- [What this task involves]
The lines from the top of the records below through the one containing "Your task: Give" are to be transcribed exactly, and nothing else is to be added.
☆ ☆ ☆ ☆
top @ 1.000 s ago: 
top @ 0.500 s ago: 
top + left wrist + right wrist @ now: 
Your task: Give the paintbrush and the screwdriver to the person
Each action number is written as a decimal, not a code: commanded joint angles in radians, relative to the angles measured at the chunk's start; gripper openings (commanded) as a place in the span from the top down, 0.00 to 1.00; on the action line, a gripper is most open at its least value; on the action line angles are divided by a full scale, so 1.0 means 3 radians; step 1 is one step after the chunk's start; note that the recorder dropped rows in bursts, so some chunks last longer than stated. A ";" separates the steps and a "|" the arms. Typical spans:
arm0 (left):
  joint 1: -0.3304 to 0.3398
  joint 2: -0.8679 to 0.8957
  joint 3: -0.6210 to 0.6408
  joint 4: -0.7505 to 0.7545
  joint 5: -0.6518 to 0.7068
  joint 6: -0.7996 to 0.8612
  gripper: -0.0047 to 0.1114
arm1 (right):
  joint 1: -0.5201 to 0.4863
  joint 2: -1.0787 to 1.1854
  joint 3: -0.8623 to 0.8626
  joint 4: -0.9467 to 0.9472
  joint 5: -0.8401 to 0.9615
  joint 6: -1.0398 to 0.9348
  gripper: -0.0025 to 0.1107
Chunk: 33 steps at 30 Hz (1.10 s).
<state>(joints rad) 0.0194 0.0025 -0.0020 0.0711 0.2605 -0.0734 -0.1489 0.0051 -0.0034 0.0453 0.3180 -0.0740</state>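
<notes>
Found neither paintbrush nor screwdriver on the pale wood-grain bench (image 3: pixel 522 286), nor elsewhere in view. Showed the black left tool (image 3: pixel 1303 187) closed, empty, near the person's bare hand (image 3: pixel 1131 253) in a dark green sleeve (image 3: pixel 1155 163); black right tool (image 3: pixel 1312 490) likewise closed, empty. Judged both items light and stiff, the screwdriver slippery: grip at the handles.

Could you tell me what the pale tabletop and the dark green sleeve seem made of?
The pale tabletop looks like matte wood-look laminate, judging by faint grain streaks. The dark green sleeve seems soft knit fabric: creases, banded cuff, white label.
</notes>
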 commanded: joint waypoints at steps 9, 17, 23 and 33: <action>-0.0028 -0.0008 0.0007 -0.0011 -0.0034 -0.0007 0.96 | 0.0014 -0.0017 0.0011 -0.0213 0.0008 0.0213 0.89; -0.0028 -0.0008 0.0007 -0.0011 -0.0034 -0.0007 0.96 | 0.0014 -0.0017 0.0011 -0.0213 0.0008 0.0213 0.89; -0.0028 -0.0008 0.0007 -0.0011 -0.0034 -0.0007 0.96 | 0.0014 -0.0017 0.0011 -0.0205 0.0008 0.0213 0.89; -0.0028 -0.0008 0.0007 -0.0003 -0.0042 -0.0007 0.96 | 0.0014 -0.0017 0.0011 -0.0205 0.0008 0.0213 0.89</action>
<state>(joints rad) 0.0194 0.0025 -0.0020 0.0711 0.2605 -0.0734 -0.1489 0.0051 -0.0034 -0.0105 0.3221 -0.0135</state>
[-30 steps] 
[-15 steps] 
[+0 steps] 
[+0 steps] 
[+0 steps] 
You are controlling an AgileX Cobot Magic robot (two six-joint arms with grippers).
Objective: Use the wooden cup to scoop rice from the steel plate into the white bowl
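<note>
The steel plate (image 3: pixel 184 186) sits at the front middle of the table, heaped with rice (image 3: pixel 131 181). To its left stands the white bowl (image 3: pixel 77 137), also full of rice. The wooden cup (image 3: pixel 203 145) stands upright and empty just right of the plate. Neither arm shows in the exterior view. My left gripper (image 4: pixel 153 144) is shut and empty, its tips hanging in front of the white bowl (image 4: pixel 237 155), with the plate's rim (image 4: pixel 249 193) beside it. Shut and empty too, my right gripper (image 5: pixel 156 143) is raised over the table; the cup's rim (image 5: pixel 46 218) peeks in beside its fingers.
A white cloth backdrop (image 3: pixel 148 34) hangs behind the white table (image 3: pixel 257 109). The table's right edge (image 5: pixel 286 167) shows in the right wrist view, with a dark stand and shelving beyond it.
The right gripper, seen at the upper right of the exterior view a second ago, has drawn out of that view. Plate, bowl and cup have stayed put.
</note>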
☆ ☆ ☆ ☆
- [Solution to the problem]
top @ 1.000 s ago: 
top @ 0.500 s ago: 
top + left wrist + right wrist @ now: 
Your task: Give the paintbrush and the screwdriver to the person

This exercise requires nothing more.